Your copy of the listing must be exact and must hold no images.
──────────
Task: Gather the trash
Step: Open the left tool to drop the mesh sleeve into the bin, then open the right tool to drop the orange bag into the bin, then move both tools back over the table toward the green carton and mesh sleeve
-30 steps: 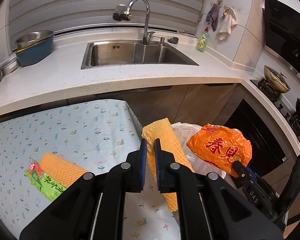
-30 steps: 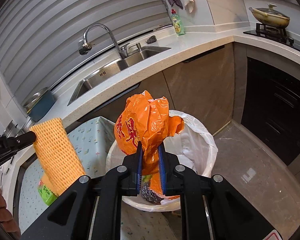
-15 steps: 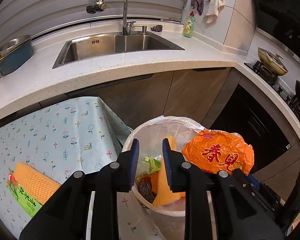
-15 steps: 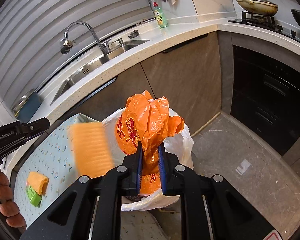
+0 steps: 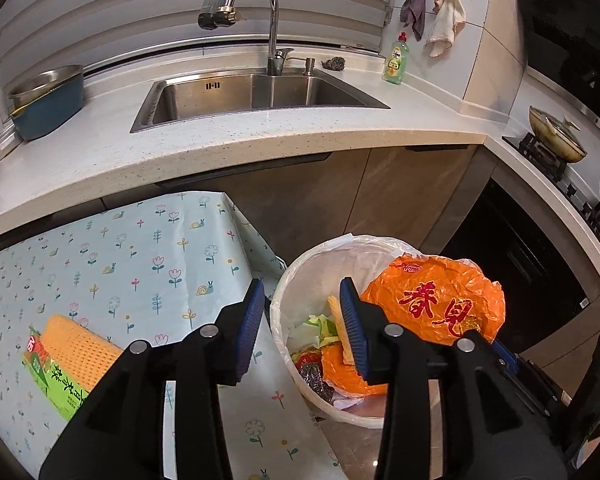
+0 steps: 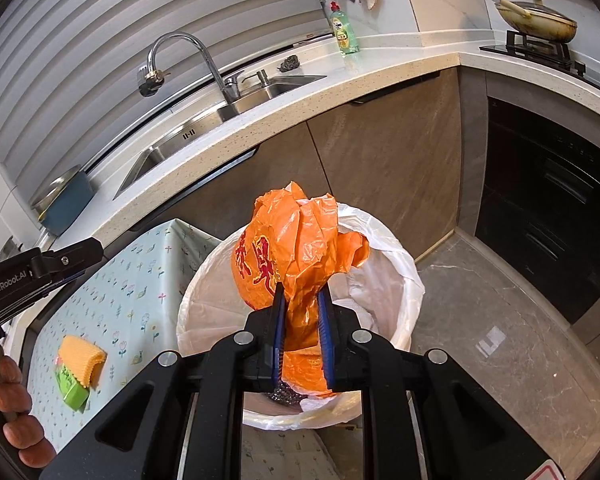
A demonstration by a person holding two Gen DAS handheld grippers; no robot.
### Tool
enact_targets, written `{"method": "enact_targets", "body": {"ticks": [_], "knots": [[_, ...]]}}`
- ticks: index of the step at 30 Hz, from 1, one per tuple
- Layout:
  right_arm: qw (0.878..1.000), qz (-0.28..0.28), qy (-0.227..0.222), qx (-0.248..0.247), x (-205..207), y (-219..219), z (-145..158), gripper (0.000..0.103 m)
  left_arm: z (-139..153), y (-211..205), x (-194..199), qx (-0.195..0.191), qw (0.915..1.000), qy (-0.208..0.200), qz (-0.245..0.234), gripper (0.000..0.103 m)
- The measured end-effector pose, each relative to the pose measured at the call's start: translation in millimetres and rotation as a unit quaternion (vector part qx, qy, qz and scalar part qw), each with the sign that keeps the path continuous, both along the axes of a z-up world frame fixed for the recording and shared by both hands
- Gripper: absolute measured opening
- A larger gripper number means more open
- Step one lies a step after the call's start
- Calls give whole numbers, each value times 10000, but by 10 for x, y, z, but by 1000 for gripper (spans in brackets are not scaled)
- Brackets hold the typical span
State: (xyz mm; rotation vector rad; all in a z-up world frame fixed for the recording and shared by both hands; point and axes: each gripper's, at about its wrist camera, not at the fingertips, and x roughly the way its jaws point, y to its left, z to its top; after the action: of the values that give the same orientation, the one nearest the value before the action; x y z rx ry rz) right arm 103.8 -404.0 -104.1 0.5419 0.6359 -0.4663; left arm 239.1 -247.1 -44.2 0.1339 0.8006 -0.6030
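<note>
- In the left wrist view, our left tongs (image 5: 300,320) point steeply down from the lower middle of the frame, over the edge where the flowered table (image 5: 112,256) meets the white-lined trash bin (image 5: 296,280).
- Their jaws are opening and nothing sits between the blue pads; the bin's rim and a strip of tablecloth show through the gap.
- Inside the bin, at lower centre of that view, lies a yellow mesh cloth (image 5: 338,332) among vegetable scraps, a dark steel scourer and orange plastic.
- In the right wrist view, our right tongs (image 6: 302,328) also tilt downward from the bottom centre, clamped narrowly on the crumpled orange plastic bag (image 6: 296,248), which stands up above the pads over the bin's mouth.
- The same bag shows at right centre of the left wrist view, just beside the bin.
- At the left edge of the right wrist view, our left hand (image 6: 14,412) wraps its fingers round the other tool's handle.
- On the table, lower left in both views, a folded yellow mesh cloth with a green wrapper (image 5: 66,360) remains, well apart from the bin.
</note>
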Motion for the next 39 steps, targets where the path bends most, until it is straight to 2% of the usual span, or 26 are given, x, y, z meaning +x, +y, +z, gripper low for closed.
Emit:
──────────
**Your response**
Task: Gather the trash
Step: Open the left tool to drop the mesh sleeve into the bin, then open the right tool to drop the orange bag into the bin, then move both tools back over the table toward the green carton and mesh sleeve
-30 steps: 
-30 steps: 
-15 steps: 
-15 steps: 
+0 steps: 
+0 steps: 
A demonstration by a person holding two Gen DAS handheld grippers; no robot.
### Tool
enact_targets, written `{"method": "enact_targets", "body": {"ticks": [_], "knots": [[_, ...]]}}`
- ticks: index of the step at 30 Hz, from 1, one per tuple
- Layout:
  right_arm: qw (0.878..1.000), qz (-0.28..0.28), qy (-0.227..0.222), qx (-0.248..0.247), x (-205..207), y (-219..219), z (-145..158), gripper (0.000..0.103 m)
  left_arm: z (-139..153), y (-211..205), x (-194..199), qx (-0.195..0.191), qw (0.915..1.000), qy (-0.208..0.200), qz (-0.245..0.234), gripper (0.000..0.103 m)
- The measured end-effector pose, each relative to the pose measured at the call's start: translation in millimetres and rotation as a unit quaternion (vector part qx, qy, qz and scalar part qw), each with the sign that keeps the path continuous, both along the axes of a z-up world frame fixed for the recording and shared by both hands
- Gripper: absolute measured opening
- A larger gripper number means more open
- Step one lies a step after the call's start
- Calls give whole numbers, each value times 10000, but by 10 for x, y, z, but by 1000 for gripper (spans in brackets are not scaled)
- Brackets hold the typical span
State: (xyz mm; rotation vector rad; all in a z-up world frame fixed for the recording and shared by both hands; point and axes: each gripper's, at about its wrist camera, not at the fingertips, and x roughly the way its jaws point, y to its left, z to its top; after the action: of the values that give the same orientation, the one nearest the value before the action; x y z rx ry rz) right arm 103.8 -404.0 -104.1 0.5419 0.6359 -0.4663; left arm 239.1 -247.1 -44.2 0.1339 0.8006 -0.6030
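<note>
- In the left wrist view, our left tongs (image 5: 300,320) point steeply down from the lower middle of the frame, over the edge where the flowered table (image 5: 112,256) meets the white-lined trash bin (image 5: 296,280).
- Their jaws are opening and nothing sits between the blue pads; the bin's rim and a strip of tablecloth show through the gap.
- Inside the bin, at lower centre of that view, lies a yellow mesh cloth (image 5: 338,332) among vegetable scraps, a dark steel scourer and orange plastic.
- In the right wrist view, our right tongs (image 6: 302,328) also tilt downward from the bottom centre, clamped narrowly on the crumpled orange plastic bag (image 6: 296,248), which stands up above the pads over the bin's mouth.
- The same bag shows at right centre of the left wrist view, just beside the bin.
- At the left edge of the right wrist view, our left hand (image 6: 14,412) wraps its fingers round the other tool's handle.
- On the table, lower left in both views, a folded yellow mesh cloth with a green wrapper (image 5: 66,360) remains, well apart from the bin.
</note>
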Motion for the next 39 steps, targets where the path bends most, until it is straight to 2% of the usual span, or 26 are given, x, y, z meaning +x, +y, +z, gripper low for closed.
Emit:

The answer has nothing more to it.